ACR owns and manages over 5,000 acres of diverse habitats in Marin and Sonoma Counties. These protected lands are critical watersheds that hold and filter the water that serve our biotic and human communities. They act as large-scale refuges for native plants and animals from numerous man-made disturbances in our region. Of particular importance is the emerging value of ACR lands as areas for refuge and dispersal of plants and animals responding to climate-induced changes in environmental conditions.

Studying the effects of Climate Change

ACR has 25+ years of data on waterbird and shorebird abundance and diversity, including heron and egret reproductive performance, and the responses of birds to broad changes in habitat conditions, weather, and climate. These long term data sets are invaluable in helping to understand population dynamics and changes over time that can direct resource management decisions.

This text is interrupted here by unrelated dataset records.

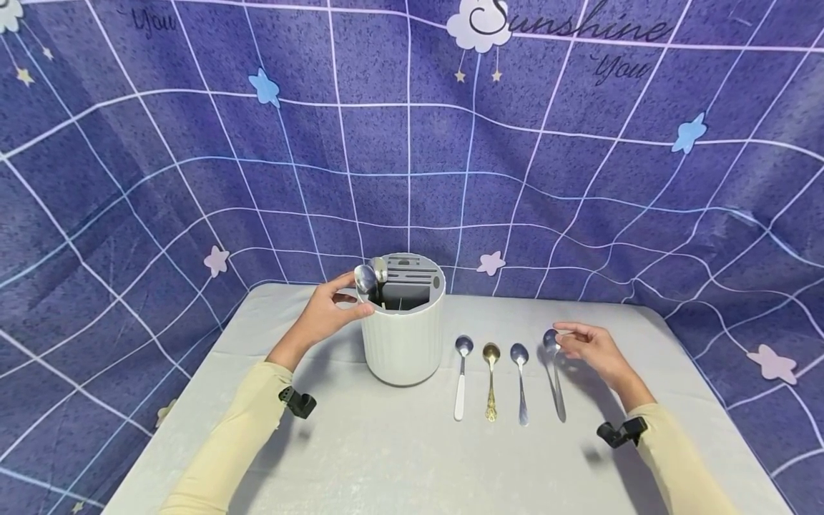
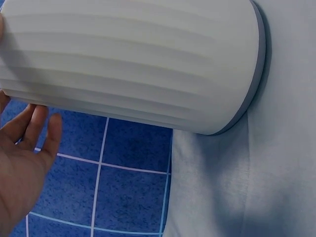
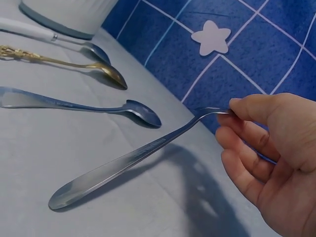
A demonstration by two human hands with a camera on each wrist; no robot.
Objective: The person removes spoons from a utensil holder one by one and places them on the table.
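Observation:
My left hand (image 1: 328, 311) holds the left side of a white ribbed utensil holder (image 1: 402, 347) near its rim, thumb and fingers spread around the wall. In the left wrist view, some fingers (image 2: 52, 136) hang loosely off the wall. Two spoons stand bowl-up in the holder: a silver spoon (image 1: 365, 279) by my fingers and another spoon (image 1: 379, 269) behind it. On the right, my right hand (image 1: 595, 350) pinches a silver spoon (image 3: 123, 160) by its bowl. That spoon slants, its bowl raised and its handle end low at the tablecloth. My fingers partly hide the bowl.
Between holder and right hand, three spoons lie in a row: a white-handled spoon (image 1: 460, 386), a gold ornate spoon (image 1: 491, 383) and a silver spoon (image 1: 521, 386). A pale cloth (image 1: 386, 458) covers the table. A blue grid-patterned curtain (image 1: 412, 143) hangs behind.

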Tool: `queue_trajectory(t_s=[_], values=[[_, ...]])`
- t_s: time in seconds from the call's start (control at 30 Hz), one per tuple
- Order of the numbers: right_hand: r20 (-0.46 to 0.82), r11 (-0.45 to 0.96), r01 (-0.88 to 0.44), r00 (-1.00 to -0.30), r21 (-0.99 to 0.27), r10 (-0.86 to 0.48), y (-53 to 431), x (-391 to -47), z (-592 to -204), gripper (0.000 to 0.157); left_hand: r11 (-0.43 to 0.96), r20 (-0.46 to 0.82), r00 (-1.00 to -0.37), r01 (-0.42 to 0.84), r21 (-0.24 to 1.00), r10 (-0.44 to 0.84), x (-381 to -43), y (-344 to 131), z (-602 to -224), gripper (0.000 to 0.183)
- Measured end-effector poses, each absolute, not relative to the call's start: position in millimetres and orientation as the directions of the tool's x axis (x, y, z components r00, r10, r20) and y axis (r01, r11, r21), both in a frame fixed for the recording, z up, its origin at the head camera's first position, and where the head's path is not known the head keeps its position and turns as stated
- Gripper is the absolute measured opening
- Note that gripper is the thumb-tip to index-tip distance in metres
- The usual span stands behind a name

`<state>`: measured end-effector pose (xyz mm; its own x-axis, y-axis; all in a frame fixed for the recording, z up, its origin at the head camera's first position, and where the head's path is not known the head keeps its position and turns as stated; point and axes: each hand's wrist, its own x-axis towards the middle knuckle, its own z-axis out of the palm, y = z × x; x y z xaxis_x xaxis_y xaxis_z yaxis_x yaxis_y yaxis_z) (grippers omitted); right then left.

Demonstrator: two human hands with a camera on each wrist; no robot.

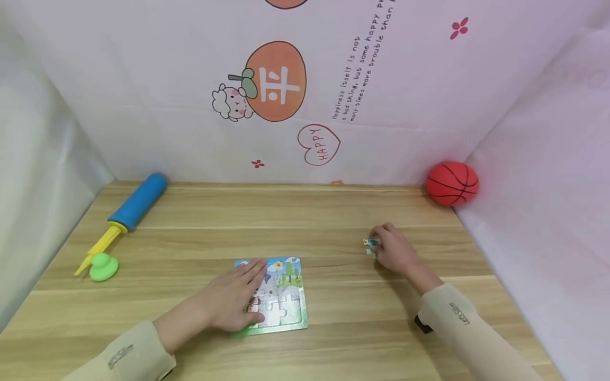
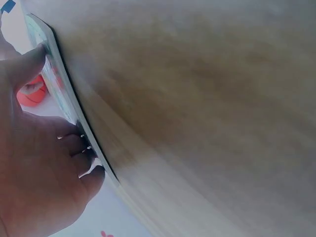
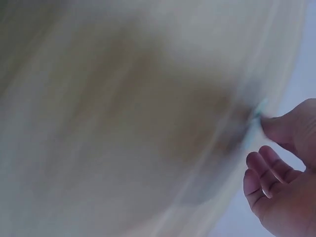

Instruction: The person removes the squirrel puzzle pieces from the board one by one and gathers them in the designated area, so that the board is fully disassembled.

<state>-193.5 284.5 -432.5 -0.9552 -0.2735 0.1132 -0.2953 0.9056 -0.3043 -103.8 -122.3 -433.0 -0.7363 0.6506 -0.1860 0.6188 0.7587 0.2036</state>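
A square jigsaw puzzle (image 1: 288, 312) with a green and blue border lies on the wooden table, showing a grey animal, trees and sky. My left hand (image 1: 233, 299) rests on its left part with fingers extended, hiding that side. In the left wrist view, the thumb of the left hand (image 2: 39, 163) touches the puzzle board (image 2: 64, 89) near its edge. To the right of the puzzle, my right hand (image 1: 393, 250) pinches a small light-blue puzzle piece (image 1: 370, 243). The right wrist view shows the thumb of the right hand (image 3: 286, 163) against this blurred puzzle piece (image 3: 254, 127); whether it is a single piece I cannot tell.
A blue and yellow hand pump (image 1: 138, 203) lies at the left, its tip beside a green knobbed disc (image 1: 103, 266). A red toy basketball (image 1: 451, 183) sits in the back right corner. White printed cloth (image 1: 190, 143) walls the table's back and sides.
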Motion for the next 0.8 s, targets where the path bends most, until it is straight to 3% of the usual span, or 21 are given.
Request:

Demonstrating stewardship both on and off our properties

ACR can most easily increase ecosystem diversity and climate resilience by protecting and restoring its own properties. We attack invasive plants and animals and implement restoration projects using both our trained staff and our cadre of stewardship volunteers. By re-establishing and protecting the natural nutrient and energy pathways, and supporting the natural integrity of surrounding landscapes, ecosystems on and off ACR lands will be more resilient to environmental change.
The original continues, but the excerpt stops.